== Problem ==
With pictures removed, print the listing exactly.

== Data segment ==
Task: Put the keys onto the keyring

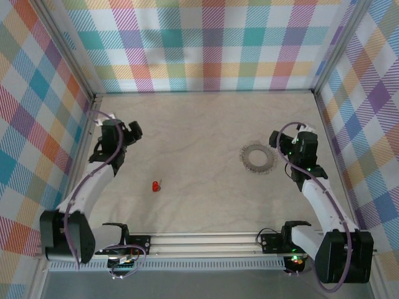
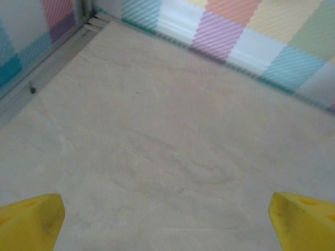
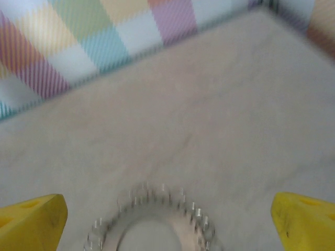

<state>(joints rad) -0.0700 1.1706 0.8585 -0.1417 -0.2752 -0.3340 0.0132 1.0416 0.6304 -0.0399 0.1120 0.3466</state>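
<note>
Spread and empty, the left hand (image 1: pixel 133 131) and right hand (image 1: pixel 277 139) are hovering; the flat-lying key (image 1: pixel 155 185) is risking skidding across the counter (image 1: pixel 199 124) when pinched.

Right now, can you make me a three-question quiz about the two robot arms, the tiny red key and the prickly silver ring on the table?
1. Fill the gap: the left gripper and the right gripper both have jaws standing ____.
2. True or false: the tiny key with a red plastic head already hangs on the silvery-grey metal ring fringed with small pieces.
3. Which gripper is nearer the ring? A) left B) right C) both equally near

Key
1. open
2. False: the key lies apart from the ring on the pale table.
3. B
</note>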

== Answer box ==
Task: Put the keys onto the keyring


<state>(joints rad) -0.0700 1.1706 0.8585 -0.1417 -0.2752 -0.3340 0.0132 1.0416 0.6304 -0.0399 0.1120 0.3466</state>
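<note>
Spread and empty, the left hand (image 1: pixel 133 131) and right hand (image 1: pixel 277 139) are hovering; the flat-lying key (image 1: pixel 155 185) is risking skidding across the counter (image 1: pixel 199 124) when pinched.

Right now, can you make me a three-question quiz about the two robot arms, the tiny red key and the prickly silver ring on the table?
1. Fill the gap: the left gripper and the right gripper both have jaws standing ____.
2. True or false: the tiny key with a red plastic head already hangs on the silvery-grey metal ring fringed with small pieces.
3. Which gripper is nearer the ring? A) left B) right C) both equally near

Key
1. open
2. False: the key lies apart from the ring on the pale table.
3. B
</note>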

This answer has been given in full.